Abstract
The article introduces the preliminary results of the systematic study of the functioning and semantics peculiarities of general scientific (academic) vocabulary in the scientific discourse of biomedical orientation in comparison with other sciences discourses. This article compares the results with humanities and social sciences. For this study, a corpus of scientific texts on medicine and biology was specially created, which consists of 5 484 665 word usage. It provides a comparative analysis of the frequency of academic vocabulary units (10 most common verbs, adjectives and nouns) most commonly used in this type of scientific discourse. It is compared with the frequency of the same units in the texts of the humanities and social sciences (according to the well-known corpus «Academic Vocabulary List» by D. Gardner и M. Davies). Statistical analysis of the frequency of general scientific vocabulary is supplemented by the study of the frequency and distribution of collocations characteristic of its individual units. In addition, the analysis was supplemented by a qualitative analysis of changes in their semantics due to the discourse type. The particular example of the general scientific noun
Keywords: Academic vocabularycorpus linguisticscorpusbiomedical discourse
Introduction
Before the advent of corpus linguistics, it was considered that a significant part of academic vocabulary was common to all fields of scientific knowledge. This was expressed in the term "general scientific", which was established for it in the national tradition (the terms "general scientific" and "academic" are used in the article as synonymous). The methods of corpus linguistics make it obvious that disciplinary differences in the functioning of general scientific vocabulary do not just exist. They are manifested both in the frequency of use of units in different fields of knowledge, and in changing their semantics and syntactics. As Hyland and Tse (2007) rightly point out, although the same words are used in texts of completely different sciences, “all disciplines adapt words to their own ends, displaying considerable creativity in both shaping words and combining them with others to convey specific, theory-laden meanings associated with disciplinary models and concepts” (p. 240). In this regard, the interest of corpus linguistics has shifted from studying the functioning of individual vocabulary units in the academic discourse to the study of the frequency and distribution of collocations inherent in general scientific vocabulary (Ackermann & Chen, 2013; Biber et al., 2004; Hyland, 2008; Hyland, 2012).
Problem Statement
The vocabulary of academic discourse is divided into a) terms, b) words and collocations that are thematically unscientific and present in any speech style (function words and everyday vocabulary) and c) general scientific vocabulary. General scientific vocabulary is the most difficult for mastering it by students of non-linguistic faculties of higher educational institutions due to its functional and semantics features (Polubichenko, 2019). This accounts for the increased attention of linguists to the language of science vocabulary in recent years. First of all, from the point of view of teaching a foreign language of specialty in non-linguistic faculties, translation of narrowly disciplinary academic literature and bilingual lexicography.
Research Questions
1. Are there differences in the frequency of use and distribution of general scientific vocabulary in different types of scientific discourses (on the example of texts of biomedical, humanities and social sciences)? How significant are they?

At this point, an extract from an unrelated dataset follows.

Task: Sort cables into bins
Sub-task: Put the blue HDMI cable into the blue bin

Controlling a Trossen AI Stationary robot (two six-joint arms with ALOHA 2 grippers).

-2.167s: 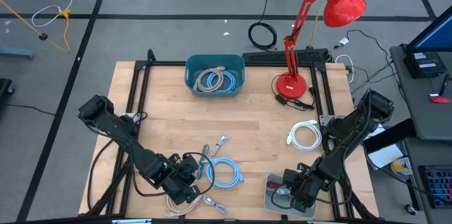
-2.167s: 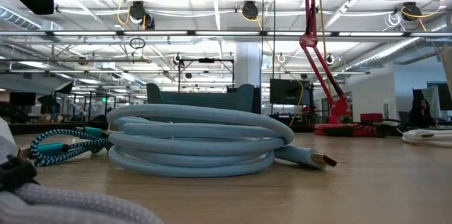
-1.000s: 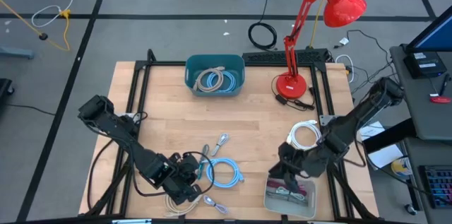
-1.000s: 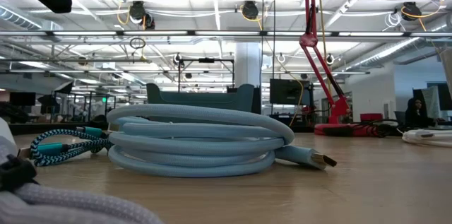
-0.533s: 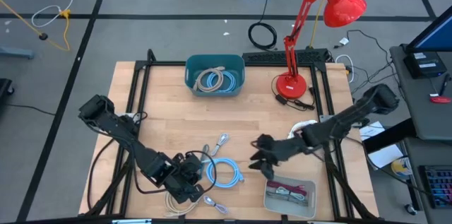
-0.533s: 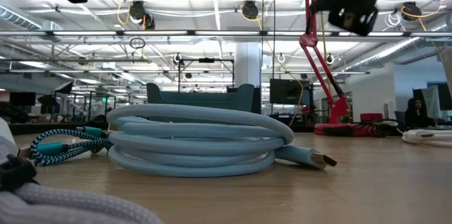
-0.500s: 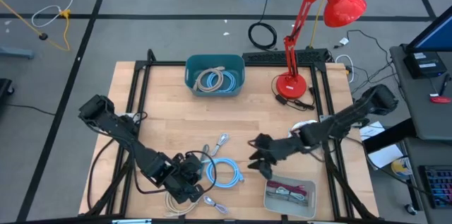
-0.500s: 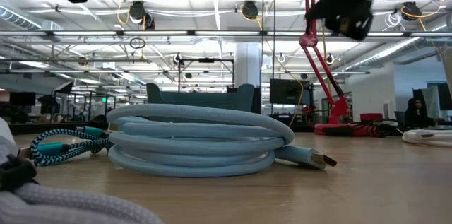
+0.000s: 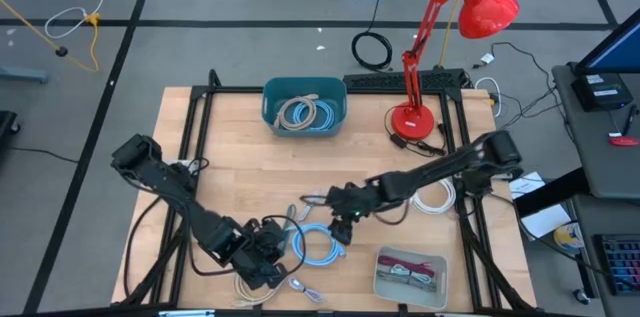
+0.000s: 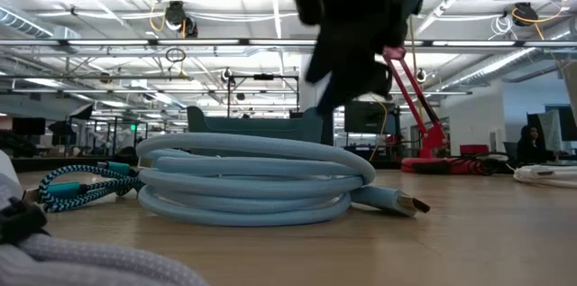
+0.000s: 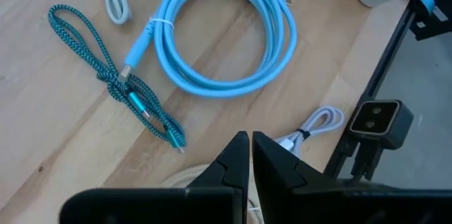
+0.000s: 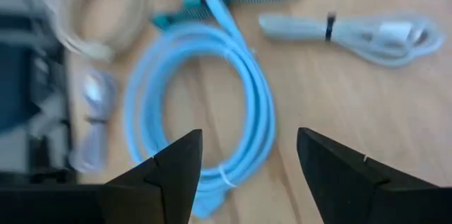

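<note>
A light blue cable coil point(image 9: 318, 244) lies flat on the table near the front middle. My right gripper point(image 12: 251, 160) hangs open just above it, touching nothing; it shows in the high view point(image 9: 340, 222) too. Beside the coil lie a teal braided cable point(image 11: 120, 83) and a grey cable point(image 12: 367, 30). My left gripper point(image 11: 251, 146) is shut at the front left point(image 9: 265, 262), next to a beige coil point(image 9: 255, 292). The teal bin point(image 9: 305, 105) at the far middle holds coils. In the grey tray point(image 9: 410, 277) at the front right lie short pieces.
A red desk lamp point(image 9: 410, 117) stands at the far right, its arm reaching up. A white coil point(image 9: 435, 195) lies at the right edge under my right arm. A small white cable point(image 11: 311, 128) lies near the front edge. Bare wood lies between the teal bin and the coils.
My right gripper has risen from the grey tray and swept toward the table's left, ending over the light blue coil. The pieces stay in the tray.
</note>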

2. Are there qualitative differences in the compatibility and semantics of general scientific vocabulary in the considered varieties of scientific discourses?
Purpose of the Study
The purpose of the study is to test the hypothesis that the vocabulary, which is called general scientific vocabulary in the national linguistic tradition, is not common to discourses of different disciplinary orientation. On the contrary, it is able to show disciplinary specificity both in quantitative (frequency and distribution) and qualitative (collocations and semantics) relations. The article introduces the progress and preliminary results of the study.
Research Methods
The study was conducted using corpus linguistics methods. In 2004, the British lexicographer and corpus linguist Kilgarriff and Czech specialist in the field of computer processing of natural language Rychlý created the corpus query system Sketch Engine (as cited in Kilgarriff et al., 2004). As “for language learning and teaching, smaller corpora can be more useful as they are designed to represent the specific part of the language under investigation” (Mudraya, 2006, p. 236). on the basis of Sketch Engine, the corpus of scientific texts of biomedical subjects (hereinafter – BIOMED), which consists of 5 484 665 word usage, was specially compiled. The 872 scientific articles of different types (research article, review article, clinical investigation article) from journals of narrow professional orientation were material for the corpus. The selection of the material was carried out in terms of the authenticity of the text. 50% of the material included in the corpus is written by scientists from the UK, 30 % – the USA and 20 % – Australia, Canada and New Zealand. The corpus includes 21 subcorpuses, each representing one or another of the main biomedical specializations (biochemistry, biophysics, biotechnology / bioengineering, botany, cardiology, cell biology, zoology, etc.). The corpus is well balanced. Each subcorpus occupies approximately 4.8 % of the total corpus volume and contains from 250 to 270 thousand word usage.
The second stage of the study was the keyword selection using the Keywords and Terms function incorporated in the Sketch Engine. It allows a comparison of the frequency of the corpus units with their frequency in the reference corpus. For this study, the reference corpus was English Web 2013 (EnTenTen13) (Jakubíček et al., 2013). One of the defining characteristics of academic vocabulary is its high frequency in scientific discourse. This makes using the Engine Keywords and Terms function appropriate. After excluding highly specialized and terminological vocabulary and checking with the lists of academic vocabulary by Coxhead (2000), Gardner and Davies (2014), the list of 258 units of general scientific vocabulary was compiled. The vocabulary is presented in the BIOMED corpus and refers to the three parts of speech (94 verbs, 121 nouns and 43 adjectives). During lemmatisation, the disambiguation of different parts of speech, which is inherent in English, was carried out. The list included only academic vocabulary units that occur at least 5 times in each BIOMED subcorpus.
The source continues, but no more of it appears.